◆ **What the exercise asks**
Output, word for word, every line from the start of the listing down to and including the line that contains "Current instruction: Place"; include nothing else.

◆ **Data provided**
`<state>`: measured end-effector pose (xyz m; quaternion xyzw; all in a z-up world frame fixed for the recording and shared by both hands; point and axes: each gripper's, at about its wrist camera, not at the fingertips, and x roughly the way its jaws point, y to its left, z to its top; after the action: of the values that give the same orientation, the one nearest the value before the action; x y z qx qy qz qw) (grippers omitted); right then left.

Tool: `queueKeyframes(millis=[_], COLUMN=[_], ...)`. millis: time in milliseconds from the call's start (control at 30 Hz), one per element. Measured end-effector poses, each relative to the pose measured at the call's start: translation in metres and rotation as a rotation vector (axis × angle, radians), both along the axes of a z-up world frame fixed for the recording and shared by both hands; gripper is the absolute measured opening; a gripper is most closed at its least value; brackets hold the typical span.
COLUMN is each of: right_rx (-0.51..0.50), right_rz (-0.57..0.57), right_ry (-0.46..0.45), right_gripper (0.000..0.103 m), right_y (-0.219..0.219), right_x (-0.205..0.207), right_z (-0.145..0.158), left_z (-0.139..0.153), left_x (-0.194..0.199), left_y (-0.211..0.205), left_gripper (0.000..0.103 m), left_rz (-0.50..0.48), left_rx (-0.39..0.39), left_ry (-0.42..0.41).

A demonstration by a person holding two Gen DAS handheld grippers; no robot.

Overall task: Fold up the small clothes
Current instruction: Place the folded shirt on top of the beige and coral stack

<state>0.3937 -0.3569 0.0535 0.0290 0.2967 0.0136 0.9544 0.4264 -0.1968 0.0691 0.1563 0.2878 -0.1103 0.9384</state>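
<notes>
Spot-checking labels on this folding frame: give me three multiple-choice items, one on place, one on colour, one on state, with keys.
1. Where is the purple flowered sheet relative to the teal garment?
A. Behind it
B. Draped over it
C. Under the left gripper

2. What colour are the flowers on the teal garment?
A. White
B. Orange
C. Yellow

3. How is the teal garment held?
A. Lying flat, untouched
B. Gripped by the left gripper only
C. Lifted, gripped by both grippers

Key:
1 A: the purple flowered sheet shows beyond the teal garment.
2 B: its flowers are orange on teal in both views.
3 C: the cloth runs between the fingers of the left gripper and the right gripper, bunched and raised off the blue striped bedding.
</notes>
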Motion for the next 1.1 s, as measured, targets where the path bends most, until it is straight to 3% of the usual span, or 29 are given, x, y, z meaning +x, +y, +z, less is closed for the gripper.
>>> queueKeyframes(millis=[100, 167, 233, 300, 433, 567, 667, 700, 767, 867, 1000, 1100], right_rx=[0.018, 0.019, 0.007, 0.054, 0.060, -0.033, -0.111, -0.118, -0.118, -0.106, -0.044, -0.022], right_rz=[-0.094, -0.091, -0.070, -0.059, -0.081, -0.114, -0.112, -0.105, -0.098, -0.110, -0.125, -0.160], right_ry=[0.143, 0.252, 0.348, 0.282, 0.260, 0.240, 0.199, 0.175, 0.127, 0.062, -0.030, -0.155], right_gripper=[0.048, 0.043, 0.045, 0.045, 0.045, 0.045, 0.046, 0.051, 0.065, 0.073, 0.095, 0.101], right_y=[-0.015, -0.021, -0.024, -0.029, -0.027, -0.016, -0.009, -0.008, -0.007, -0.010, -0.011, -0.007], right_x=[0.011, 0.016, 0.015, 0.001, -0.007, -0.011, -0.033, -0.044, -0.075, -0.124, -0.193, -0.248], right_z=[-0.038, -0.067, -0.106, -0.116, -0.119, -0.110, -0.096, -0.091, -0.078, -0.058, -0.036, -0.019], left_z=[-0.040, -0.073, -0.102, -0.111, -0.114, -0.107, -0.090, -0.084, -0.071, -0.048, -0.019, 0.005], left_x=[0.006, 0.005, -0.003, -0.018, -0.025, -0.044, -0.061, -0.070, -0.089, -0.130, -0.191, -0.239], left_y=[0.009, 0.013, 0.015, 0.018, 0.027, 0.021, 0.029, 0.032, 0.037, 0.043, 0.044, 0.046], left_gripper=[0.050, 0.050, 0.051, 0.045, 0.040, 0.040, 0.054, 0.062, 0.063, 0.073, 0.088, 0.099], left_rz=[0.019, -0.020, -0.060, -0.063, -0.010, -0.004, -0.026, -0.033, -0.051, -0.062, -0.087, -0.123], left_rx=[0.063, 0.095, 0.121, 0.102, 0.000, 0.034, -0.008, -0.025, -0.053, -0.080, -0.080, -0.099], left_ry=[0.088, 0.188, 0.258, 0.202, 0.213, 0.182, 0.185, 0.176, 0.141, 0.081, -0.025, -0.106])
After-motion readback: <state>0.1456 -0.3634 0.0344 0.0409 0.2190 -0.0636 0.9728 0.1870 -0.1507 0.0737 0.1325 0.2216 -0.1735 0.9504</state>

◆ **Exercise output**
`<state>`: measured end-effector pose (xyz m; quaternion xyzw; all in a z-up world frame fixed for the recording and shared by both hands; point and axes: each gripper's, at about its wrist camera, not at the fingertips, and x roughly the way its jaws point, y to its left, z to its top; after the action: of the values that give the same orientation, the one nearest the value before the action; x y z qx qy qz qw) (grippers omitted); right then left.

Tool: `queueKeyframes(millis=[_], COLUMN=[_], ...)`. millis: time in milliseconds from the call's start (control at 30 Hz), one per element. Measured end-effector poses, each relative to the pose measured at the call's start: translation in metres and rotation as a rotation vector (axis × angle, radians), both along the axes of a z-up world frame fixed for the recording and shared by both hands; gripper is the absolute measured opening; a gripper is most closed at its least value; brackets hold the typical span.
COLUMN is each of: right_rx (-0.51..0.50), right_rz (-0.57..0.57), right_ry (-0.46..0.45), right_gripper (0.000..0.103 m), right_y (-0.219..0.219), right_x (-0.205..0.207), right_z (-0.145..0.158), left_z (-0.139..0.153), left_x (-0.194..0.199), left_y (-0.211..0.205), left_gripper (0.000..0.103 m), left_rz (-0.50..0.48), left_rx (-0.39..0.39), left_ry (-0.42..0.41).

A demonstration by a person holding two Gen DAS handheld grippers; no robot.

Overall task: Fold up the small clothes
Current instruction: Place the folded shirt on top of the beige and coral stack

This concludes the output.